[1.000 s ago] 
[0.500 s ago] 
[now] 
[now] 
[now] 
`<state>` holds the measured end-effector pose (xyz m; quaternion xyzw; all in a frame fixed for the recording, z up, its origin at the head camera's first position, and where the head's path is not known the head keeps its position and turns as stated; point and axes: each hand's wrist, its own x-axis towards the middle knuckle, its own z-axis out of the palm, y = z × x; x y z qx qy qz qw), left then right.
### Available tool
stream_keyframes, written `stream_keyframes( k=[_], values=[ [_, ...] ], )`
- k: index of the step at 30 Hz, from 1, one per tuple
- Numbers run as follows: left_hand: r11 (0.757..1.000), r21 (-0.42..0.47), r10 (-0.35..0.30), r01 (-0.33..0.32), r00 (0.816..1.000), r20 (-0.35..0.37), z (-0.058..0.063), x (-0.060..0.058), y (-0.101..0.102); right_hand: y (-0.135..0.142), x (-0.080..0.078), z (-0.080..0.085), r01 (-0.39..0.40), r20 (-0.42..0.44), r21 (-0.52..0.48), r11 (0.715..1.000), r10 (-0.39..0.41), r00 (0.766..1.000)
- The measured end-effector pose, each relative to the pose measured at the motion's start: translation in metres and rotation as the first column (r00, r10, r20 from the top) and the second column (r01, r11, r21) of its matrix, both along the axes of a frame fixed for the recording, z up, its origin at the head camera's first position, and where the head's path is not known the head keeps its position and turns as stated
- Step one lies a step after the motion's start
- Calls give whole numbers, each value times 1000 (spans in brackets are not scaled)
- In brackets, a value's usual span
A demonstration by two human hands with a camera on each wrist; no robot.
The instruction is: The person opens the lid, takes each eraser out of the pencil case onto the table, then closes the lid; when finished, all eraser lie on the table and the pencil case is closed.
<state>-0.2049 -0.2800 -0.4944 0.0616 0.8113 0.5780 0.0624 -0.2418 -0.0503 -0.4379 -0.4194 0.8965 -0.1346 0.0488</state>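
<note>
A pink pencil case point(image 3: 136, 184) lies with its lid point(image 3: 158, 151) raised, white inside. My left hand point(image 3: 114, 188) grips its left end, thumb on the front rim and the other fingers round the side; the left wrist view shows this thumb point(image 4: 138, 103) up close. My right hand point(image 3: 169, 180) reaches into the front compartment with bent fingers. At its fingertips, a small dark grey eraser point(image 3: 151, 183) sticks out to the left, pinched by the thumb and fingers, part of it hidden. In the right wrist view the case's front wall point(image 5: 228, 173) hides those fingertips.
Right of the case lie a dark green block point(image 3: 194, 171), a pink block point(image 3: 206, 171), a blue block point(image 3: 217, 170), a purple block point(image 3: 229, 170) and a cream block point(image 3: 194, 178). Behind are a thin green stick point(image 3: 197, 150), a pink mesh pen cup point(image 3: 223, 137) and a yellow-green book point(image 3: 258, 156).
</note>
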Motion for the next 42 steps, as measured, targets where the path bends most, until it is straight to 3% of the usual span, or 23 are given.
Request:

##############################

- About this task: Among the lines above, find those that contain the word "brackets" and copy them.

- Reply to the exercise:
- Calls give whole numbers, each value times 1000 (spans in brackets are not scaled)
- In brackets, a value's usual span

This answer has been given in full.